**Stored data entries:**
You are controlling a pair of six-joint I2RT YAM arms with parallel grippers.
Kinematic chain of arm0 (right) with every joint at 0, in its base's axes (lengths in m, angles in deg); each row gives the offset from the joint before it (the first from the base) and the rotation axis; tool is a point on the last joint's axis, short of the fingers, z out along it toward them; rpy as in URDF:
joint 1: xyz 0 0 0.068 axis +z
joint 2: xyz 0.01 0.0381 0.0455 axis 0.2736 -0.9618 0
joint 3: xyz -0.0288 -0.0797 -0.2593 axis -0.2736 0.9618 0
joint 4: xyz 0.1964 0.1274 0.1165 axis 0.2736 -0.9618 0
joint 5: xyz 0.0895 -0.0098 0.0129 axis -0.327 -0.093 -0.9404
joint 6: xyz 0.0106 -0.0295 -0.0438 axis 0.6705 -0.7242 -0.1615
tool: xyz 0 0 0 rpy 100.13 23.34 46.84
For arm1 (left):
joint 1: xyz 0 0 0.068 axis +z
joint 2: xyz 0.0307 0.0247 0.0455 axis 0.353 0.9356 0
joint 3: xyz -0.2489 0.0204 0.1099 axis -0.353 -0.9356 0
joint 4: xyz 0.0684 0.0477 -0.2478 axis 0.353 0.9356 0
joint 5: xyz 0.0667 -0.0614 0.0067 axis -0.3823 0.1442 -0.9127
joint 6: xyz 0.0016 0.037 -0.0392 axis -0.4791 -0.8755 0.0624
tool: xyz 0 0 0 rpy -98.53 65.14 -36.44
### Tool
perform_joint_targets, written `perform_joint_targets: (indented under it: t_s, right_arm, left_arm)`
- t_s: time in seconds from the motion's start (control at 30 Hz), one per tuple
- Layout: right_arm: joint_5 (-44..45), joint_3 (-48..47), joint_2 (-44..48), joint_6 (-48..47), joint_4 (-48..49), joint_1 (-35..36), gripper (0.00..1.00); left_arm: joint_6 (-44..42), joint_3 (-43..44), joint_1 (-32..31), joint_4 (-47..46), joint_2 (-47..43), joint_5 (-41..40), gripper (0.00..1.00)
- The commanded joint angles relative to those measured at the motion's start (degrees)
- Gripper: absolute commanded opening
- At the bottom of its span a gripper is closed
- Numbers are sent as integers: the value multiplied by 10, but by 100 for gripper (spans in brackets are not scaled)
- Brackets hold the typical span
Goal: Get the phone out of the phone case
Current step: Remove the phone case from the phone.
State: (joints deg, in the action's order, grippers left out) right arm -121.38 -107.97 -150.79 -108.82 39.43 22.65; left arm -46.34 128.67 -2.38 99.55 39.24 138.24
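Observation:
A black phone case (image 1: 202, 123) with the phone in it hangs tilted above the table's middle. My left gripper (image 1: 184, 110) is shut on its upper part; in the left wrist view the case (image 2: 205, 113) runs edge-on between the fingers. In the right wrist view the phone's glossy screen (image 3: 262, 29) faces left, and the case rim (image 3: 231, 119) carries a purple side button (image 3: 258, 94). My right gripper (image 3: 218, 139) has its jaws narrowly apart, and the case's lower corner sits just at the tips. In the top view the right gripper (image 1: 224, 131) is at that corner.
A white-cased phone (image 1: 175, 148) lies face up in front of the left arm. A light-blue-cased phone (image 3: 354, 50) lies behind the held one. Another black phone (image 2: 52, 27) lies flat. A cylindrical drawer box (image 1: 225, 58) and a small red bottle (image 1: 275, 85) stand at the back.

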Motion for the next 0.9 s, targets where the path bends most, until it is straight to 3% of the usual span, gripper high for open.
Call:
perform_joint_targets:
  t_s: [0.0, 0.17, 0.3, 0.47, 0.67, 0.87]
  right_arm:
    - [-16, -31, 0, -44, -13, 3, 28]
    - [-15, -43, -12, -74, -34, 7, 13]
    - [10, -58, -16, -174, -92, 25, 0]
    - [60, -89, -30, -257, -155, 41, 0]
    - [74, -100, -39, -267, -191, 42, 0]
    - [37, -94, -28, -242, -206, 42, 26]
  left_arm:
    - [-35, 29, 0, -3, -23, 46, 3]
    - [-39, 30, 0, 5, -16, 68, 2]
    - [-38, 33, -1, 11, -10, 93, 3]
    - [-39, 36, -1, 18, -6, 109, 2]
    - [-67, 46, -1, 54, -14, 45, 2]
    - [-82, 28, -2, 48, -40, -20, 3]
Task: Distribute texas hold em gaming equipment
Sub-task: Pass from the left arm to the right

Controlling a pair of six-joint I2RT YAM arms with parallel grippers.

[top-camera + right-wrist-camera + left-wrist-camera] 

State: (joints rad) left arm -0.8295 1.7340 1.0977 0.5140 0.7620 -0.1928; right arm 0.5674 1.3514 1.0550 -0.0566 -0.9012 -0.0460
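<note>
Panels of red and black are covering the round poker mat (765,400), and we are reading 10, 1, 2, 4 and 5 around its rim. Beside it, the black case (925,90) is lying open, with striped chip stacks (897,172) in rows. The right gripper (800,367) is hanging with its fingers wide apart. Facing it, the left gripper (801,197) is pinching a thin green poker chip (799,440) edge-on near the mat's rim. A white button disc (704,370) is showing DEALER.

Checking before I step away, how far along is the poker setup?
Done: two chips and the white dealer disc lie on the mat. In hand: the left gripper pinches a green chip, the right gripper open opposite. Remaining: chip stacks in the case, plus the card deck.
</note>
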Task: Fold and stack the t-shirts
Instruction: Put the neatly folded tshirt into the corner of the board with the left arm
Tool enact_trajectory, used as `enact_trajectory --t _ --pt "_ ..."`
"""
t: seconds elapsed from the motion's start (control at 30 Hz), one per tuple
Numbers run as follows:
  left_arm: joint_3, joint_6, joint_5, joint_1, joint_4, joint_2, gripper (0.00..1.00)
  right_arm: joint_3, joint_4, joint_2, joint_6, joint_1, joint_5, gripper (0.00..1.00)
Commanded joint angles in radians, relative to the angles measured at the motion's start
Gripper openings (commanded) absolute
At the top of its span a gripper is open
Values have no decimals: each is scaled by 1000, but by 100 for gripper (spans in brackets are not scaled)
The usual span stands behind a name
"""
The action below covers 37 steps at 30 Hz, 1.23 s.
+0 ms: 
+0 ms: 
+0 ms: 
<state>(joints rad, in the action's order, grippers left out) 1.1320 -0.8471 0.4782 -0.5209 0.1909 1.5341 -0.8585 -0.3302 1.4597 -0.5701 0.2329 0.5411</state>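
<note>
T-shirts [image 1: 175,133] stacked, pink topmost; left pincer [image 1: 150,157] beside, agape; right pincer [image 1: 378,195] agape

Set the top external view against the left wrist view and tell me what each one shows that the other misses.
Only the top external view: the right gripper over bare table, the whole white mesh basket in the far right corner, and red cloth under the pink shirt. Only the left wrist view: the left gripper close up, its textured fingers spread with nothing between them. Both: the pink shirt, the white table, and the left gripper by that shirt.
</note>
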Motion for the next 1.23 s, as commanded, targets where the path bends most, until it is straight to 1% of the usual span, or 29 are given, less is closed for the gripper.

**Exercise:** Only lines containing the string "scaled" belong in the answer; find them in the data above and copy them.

**Answer to the exercise:**
- Numbers are sent as integers: the value multiplied by 10, but by 100 for gripper (spans in brackets are not scaled)
Values have no decimals: each is scaled by 1000, but by 100 for gripper (spans in brackets are not scaled)

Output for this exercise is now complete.